On June 30, 1978, Funding and O.P.M. entered into several agreements with Pluto and Knight (the "intermediary corporations") involving the sale and leaseback of certain computer equipment. On the same date, the intermediary corporations sold this equipment to SLG, and SLG assumed the intermediary corporations' rights and obligations under their leaseback agreements to Funding and O.P.M. To understand the facts underlying this appeal, we must describe these rather complex transactions in greater detail.
The Funding-Pluto-SLG Transactions
Funding agreed to sell the leased equipment to Pluto subject to the lender's lien and rights under the lease of end user. Pluto purchased the equipment for $2,700,000, payable as follows: $5,000 in cash, $25,000 by noninterest-bearing promissory note due on July 31, 1978, and $2,670,000 by a limited recourse promissory note that was to be paid in 96 monthly installments with a 10.4 percent annual interest rate.
On the same date, June 30, 1978, Pluto agreed to lease the computer equipment back to Funding for a term extending through June 30, 1986. In addition to the terms of the rent, the lease agreement provided that "[Funding] will indemnify [Pluto] and protect, defend and hold it harmless from and against any and all loss, cost, damage, injury or expense . . . which [Pluto] may incur by reason of any breach by [Funding] of any of the representations by, or obligations of, [Funding] contained in this Lease. . . ." Funding and Pluto also executed a remarketing agreement in which Funding agreed to remarket the computer equipment after the termination of Pluto's lease, and Pluto agreed to pay Funding ten percent of all proceeds from the remarketing agreement.
On the same date, SLG purchased from Pluto the computer equipment that Pluto had acquired from, and leased back to, Funding. Pluto assigned its rights and interests in the equipment and in the lease to SLG, subject to the prior lien of the lenders, the rights of the end users, and the rights of Funding pursuant to its leasing agreement with Pluto. SLG assumed all of Pluto's obligations arising out of its purchase, leasing, and remarketing agreements with Funding. SLG did not assume Pluto's long-term note or short-term recourse notes. SLG purchased the equipment from Pluto for $2,705,000 — $5,000 more than Pluto paid to Funding for the equipment. The terms of payment, however, were almost identical: $5,000 in cash, $25,000 by negotiable promissory note due on July 31, 1978, and $2,670,000 by long-term promissory note containing the same terms as Pluto's long-term note to Funding. The additional $5,000 was to be paid by a $5,000 negotiable promissory note due on March 31, 1979. SLG anticipated the cash flow generated by these transactions to be $200 per month, which represents the difference between the rent due on the lease between Funding and Pluto, and the monthly payments that SLG was obligated to pay on the long-term note to Pluto.

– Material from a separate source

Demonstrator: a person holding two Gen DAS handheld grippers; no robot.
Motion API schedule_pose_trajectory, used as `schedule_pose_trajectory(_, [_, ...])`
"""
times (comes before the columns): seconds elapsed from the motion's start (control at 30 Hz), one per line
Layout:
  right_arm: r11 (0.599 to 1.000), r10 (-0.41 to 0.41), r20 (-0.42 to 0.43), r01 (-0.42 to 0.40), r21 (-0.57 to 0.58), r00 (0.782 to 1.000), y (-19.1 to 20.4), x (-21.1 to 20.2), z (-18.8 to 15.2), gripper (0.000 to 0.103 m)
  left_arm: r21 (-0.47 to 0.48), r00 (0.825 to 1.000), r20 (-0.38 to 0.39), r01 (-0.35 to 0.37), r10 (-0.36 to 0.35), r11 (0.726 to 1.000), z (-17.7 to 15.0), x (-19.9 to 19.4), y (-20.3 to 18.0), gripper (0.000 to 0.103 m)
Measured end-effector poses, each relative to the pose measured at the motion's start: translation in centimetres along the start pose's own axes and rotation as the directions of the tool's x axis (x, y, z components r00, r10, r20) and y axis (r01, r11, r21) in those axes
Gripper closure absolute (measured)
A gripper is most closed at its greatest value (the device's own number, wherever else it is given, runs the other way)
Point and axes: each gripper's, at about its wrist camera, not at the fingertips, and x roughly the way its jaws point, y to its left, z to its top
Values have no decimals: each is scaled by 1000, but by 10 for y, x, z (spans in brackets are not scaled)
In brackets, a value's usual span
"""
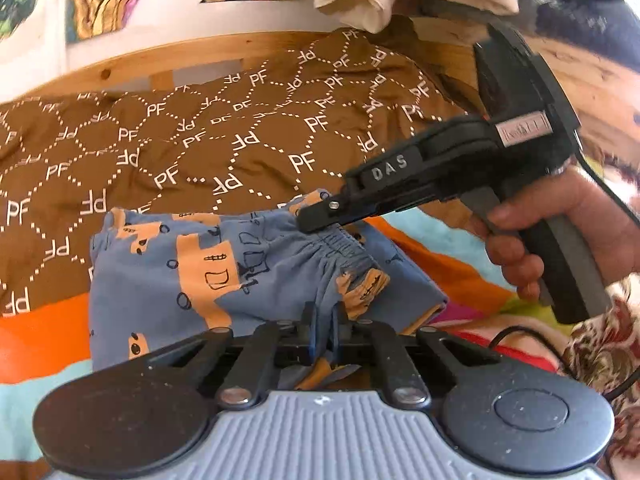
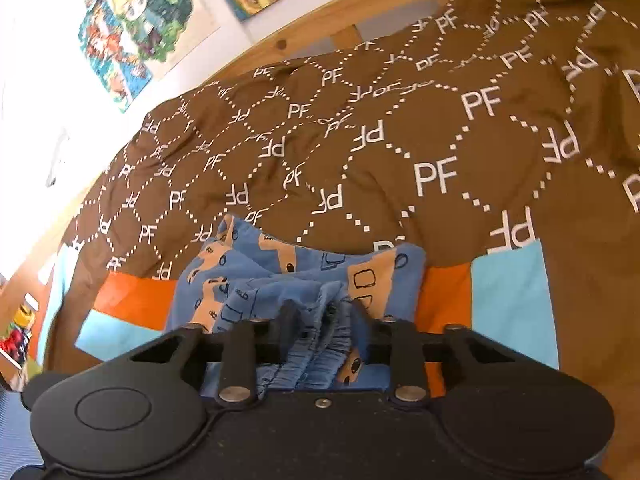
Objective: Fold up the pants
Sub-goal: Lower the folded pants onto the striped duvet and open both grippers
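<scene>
The blue pants (image 1: 200, 264), printed with orange shapes, lie on the bed, partly on a brown duvet (image 1: 160, 140) marked "PF" and partly on an orange and light-blue sheet (image 2: 508, 288). The left gripper (image 1: 324, 320) has its jaws nearly closed, pinching a fold of the pants at their near edge. The right gripper (image 2: 320, 312) has its jaws closed on the gathered elastic waistband (image 2: 304, 356). A hand (image 1: 560, 232) grips the right gripper's handle, right of the pants.
</scene>
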Motion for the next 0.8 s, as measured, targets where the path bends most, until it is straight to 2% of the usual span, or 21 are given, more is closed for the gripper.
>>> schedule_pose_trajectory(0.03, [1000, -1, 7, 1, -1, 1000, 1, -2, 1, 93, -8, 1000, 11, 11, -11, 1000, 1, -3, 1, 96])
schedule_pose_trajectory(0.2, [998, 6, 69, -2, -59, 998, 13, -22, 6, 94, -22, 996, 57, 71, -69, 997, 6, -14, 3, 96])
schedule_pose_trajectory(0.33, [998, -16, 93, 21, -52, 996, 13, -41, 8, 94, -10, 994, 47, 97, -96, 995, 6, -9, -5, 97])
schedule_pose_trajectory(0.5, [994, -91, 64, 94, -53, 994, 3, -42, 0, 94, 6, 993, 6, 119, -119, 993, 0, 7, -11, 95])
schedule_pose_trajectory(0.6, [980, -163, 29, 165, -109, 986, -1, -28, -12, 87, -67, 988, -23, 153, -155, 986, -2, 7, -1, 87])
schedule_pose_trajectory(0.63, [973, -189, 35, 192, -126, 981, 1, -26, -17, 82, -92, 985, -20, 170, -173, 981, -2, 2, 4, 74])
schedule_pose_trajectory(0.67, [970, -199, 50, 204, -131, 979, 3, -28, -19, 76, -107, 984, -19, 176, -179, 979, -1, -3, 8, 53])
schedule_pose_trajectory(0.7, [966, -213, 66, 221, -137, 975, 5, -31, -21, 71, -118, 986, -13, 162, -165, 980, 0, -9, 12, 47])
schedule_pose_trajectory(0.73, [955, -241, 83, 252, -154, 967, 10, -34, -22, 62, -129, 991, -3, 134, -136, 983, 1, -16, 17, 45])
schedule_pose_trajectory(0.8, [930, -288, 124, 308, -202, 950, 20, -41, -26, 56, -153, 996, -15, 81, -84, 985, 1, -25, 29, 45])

The long-term note between SLG and Pluto contained the following provisions:
5.2 Deferral. In the event the Lease is terminated prior to the expiration of the Lease term, on account of an Event of Default as defined thereunder, then, notwithstanding anything herein to the contrary, the entire unpaid principal amount of this Note, together with all interest accruing hereunder shall be deferred and shall not be due and payable until June 30, 1993, at which time all such unpaid principal and accrued interest shall become due and payable; provided, however, that notwithstanding such deferral to the extent Payor shall receive any proceeds from the Equipment following a termination of the Lease as aforesaid, it shall be obligated to pay such proceeds to the Senior Lienholder on account of the Debts (and such payment shall be deemed to prepayments under this Note).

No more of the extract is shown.